LATELY, I’ve been spending a lot of time in the principal’s office. My eight-year-old son, an affectionate, funny, Bambi-eyed charmer, is also a hothead. Over the past six months, he’s received one official suspension and an unofficial one, along with warnings and detentions for fighting, shoving, cursing, and kicking.
When my parents were children and even, to a degree, when I was, this behaviour was dismissed as boys being boys (girls, inclined to be more sly in their cruelty, didn’t figure much in this accounting). But my son and his friends are growing up in an era of zero tolerance for violence, where the line between aggressor and victim is thickly drawn. In the past year or so, several young people have killed themselves after facing torment from their peers, and the issue of bullying has been taken up passionately by politicians, educators, activists, and celebrities. Yet bullying is more than just a simple matter of good kid versus bad kid, as the public conversation would have it. My son, for instance, has taken his own share of licks: an older boy once punched him in the face and gave him a bloody nose; another time, a schoolmate held him down and spat on him. It shows how thoroughly we have vilified acts of aggression between children that I feel an odd relief when my child is the one being picked on. At least someone else’s kid is to blame.
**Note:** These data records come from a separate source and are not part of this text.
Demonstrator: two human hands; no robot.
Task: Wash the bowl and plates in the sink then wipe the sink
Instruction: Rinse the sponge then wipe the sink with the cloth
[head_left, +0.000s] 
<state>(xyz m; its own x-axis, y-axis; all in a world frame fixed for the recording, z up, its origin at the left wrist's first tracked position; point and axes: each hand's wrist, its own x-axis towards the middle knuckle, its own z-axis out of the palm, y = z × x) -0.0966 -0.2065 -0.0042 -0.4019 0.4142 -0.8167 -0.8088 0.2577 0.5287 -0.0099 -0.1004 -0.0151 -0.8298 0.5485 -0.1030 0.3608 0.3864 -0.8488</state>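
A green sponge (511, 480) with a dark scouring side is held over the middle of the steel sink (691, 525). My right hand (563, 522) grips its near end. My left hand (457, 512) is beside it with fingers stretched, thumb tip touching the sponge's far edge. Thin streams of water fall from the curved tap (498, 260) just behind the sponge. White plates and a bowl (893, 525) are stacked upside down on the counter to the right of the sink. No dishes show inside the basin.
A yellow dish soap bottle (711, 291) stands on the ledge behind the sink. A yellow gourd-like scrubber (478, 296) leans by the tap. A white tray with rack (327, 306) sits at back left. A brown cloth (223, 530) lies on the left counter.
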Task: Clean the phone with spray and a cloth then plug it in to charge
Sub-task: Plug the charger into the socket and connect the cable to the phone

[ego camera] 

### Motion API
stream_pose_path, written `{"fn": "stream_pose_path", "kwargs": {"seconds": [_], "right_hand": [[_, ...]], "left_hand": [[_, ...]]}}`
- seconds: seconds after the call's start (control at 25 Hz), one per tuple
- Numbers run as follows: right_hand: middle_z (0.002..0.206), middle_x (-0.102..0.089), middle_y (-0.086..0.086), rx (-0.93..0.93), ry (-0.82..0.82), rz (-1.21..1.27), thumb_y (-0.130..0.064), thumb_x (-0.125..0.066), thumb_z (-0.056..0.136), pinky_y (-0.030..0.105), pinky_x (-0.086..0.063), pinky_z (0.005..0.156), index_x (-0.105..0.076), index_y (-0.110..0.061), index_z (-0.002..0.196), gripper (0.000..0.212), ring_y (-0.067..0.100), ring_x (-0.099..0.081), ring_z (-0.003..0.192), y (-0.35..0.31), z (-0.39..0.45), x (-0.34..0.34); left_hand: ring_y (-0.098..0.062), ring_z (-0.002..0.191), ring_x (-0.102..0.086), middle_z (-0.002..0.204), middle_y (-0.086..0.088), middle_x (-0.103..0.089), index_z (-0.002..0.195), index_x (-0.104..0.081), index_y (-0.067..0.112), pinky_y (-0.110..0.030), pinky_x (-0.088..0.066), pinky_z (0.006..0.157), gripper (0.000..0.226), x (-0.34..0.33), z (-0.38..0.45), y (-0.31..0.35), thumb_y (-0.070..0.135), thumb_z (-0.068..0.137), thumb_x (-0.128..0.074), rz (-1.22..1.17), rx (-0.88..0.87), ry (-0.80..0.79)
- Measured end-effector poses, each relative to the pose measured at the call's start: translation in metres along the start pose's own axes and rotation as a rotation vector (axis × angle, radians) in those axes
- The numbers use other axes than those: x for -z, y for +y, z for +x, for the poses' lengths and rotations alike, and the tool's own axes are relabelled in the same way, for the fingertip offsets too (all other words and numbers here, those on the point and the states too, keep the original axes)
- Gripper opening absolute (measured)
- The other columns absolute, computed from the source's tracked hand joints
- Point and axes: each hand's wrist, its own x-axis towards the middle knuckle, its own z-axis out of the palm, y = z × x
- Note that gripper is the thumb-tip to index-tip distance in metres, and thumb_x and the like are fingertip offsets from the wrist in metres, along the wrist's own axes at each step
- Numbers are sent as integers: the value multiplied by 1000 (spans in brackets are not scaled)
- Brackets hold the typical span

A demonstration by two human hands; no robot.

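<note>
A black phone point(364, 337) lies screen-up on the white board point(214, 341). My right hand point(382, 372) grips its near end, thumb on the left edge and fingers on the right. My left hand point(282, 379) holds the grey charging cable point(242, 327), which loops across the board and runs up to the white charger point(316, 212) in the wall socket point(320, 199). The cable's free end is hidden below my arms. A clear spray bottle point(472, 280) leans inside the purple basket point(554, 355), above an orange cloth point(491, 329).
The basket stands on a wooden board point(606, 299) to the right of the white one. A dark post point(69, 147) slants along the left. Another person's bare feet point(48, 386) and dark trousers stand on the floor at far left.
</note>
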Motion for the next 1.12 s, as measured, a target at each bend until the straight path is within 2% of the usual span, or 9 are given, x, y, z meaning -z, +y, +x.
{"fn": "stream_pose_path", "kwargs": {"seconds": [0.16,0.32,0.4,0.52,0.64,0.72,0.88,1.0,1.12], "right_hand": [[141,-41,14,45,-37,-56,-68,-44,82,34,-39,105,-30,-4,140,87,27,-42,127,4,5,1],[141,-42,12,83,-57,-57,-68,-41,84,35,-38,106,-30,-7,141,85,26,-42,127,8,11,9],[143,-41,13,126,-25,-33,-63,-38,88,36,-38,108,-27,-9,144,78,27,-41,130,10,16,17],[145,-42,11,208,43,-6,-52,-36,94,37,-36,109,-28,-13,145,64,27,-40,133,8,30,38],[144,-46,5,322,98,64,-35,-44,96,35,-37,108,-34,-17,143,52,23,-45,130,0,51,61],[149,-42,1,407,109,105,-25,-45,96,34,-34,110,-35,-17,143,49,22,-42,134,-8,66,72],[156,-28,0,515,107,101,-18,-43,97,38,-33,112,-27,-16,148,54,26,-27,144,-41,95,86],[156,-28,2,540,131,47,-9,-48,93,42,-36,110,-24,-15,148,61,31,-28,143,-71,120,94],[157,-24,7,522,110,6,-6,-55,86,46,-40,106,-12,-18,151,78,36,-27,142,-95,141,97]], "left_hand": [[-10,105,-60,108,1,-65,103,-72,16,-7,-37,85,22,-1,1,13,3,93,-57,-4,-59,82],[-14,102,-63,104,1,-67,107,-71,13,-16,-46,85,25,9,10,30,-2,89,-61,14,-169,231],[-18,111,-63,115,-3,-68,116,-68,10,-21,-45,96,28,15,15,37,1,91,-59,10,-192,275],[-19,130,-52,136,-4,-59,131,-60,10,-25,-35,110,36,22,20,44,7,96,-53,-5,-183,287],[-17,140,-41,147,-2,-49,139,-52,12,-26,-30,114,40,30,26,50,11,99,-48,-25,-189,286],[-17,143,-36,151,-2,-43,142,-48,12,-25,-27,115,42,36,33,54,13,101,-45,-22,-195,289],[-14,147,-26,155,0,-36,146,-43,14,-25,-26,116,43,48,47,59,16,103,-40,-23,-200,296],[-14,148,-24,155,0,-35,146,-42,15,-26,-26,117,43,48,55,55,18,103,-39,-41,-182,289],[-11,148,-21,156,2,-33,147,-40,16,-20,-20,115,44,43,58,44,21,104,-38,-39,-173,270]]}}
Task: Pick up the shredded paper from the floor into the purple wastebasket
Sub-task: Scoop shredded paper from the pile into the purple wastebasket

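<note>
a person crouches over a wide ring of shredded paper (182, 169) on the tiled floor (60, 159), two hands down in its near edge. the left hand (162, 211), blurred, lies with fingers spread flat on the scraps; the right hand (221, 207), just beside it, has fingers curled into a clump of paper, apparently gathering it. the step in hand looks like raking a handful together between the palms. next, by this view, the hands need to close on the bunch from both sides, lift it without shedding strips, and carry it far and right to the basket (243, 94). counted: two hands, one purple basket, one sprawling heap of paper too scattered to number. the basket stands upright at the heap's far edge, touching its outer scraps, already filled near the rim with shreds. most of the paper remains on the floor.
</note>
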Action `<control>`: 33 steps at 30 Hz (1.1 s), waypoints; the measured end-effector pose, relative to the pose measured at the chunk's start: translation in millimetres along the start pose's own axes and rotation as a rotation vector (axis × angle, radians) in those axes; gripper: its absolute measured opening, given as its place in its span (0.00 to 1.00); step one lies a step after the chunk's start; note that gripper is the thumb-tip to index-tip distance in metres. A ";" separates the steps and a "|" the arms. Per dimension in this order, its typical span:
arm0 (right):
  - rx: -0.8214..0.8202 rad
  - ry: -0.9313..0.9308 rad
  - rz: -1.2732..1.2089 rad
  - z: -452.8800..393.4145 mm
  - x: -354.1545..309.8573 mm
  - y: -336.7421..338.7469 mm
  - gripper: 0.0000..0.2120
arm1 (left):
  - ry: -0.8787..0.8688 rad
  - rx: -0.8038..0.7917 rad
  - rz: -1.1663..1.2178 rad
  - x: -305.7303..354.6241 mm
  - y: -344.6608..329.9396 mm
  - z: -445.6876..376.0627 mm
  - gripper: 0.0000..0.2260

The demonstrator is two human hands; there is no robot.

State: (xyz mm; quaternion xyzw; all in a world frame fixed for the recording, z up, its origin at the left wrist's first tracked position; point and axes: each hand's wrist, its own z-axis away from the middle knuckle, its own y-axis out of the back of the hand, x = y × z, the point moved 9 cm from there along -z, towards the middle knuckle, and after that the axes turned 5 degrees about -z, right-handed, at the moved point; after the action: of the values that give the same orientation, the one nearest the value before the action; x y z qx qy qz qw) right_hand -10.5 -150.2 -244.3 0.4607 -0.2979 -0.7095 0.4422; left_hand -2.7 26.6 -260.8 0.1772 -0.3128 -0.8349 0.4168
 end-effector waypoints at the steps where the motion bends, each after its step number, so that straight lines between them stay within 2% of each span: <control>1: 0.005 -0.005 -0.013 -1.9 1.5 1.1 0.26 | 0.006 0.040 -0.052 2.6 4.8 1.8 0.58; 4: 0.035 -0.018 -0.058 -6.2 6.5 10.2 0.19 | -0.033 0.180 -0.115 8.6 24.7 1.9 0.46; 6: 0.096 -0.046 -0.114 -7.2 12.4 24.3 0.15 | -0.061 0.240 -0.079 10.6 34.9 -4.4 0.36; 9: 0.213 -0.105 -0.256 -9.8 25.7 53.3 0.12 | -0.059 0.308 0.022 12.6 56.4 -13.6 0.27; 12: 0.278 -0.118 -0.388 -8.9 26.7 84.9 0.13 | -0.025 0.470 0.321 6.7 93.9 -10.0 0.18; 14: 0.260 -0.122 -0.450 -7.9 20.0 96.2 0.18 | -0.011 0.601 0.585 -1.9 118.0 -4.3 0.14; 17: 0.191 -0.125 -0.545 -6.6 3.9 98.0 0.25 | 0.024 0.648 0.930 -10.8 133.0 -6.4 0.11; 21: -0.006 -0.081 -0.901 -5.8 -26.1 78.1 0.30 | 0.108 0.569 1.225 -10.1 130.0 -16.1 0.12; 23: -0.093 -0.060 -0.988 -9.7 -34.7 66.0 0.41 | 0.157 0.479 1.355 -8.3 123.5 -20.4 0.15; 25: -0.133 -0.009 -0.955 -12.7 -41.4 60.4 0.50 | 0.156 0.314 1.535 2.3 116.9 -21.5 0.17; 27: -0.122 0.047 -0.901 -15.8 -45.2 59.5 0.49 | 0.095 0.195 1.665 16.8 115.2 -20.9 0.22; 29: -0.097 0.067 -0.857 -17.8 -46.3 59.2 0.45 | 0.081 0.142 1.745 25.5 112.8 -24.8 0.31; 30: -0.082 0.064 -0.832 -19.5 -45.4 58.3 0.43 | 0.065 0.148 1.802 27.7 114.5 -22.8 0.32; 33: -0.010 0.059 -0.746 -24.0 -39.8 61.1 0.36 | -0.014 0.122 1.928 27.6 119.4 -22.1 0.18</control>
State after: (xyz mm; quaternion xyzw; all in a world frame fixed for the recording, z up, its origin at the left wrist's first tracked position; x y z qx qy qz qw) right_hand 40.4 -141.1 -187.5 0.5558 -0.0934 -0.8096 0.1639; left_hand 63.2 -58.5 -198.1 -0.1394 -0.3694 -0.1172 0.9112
Let me be clear: bullying is a serious problem, and it breaks my heart to see my son — or any child — on either side of the equation. But the current discussion about bullying reflects a generational amnesia. Kids today didn’t invent ganging up on each other any more than they did sex, drugs, or sullenness. Our anxiety about bullying seems at times like a stand-in for a more generalized angst: we feel sucker punched by the slumped economy and taunted by ever-advancing technology, pushed around by governments, banks, and our bosses. Those feelings, coupled with a near-maniacal focus on our children — the helicopter model of parenting — have caused us to shove our worries under a quick-fix banner and download them onto our kids.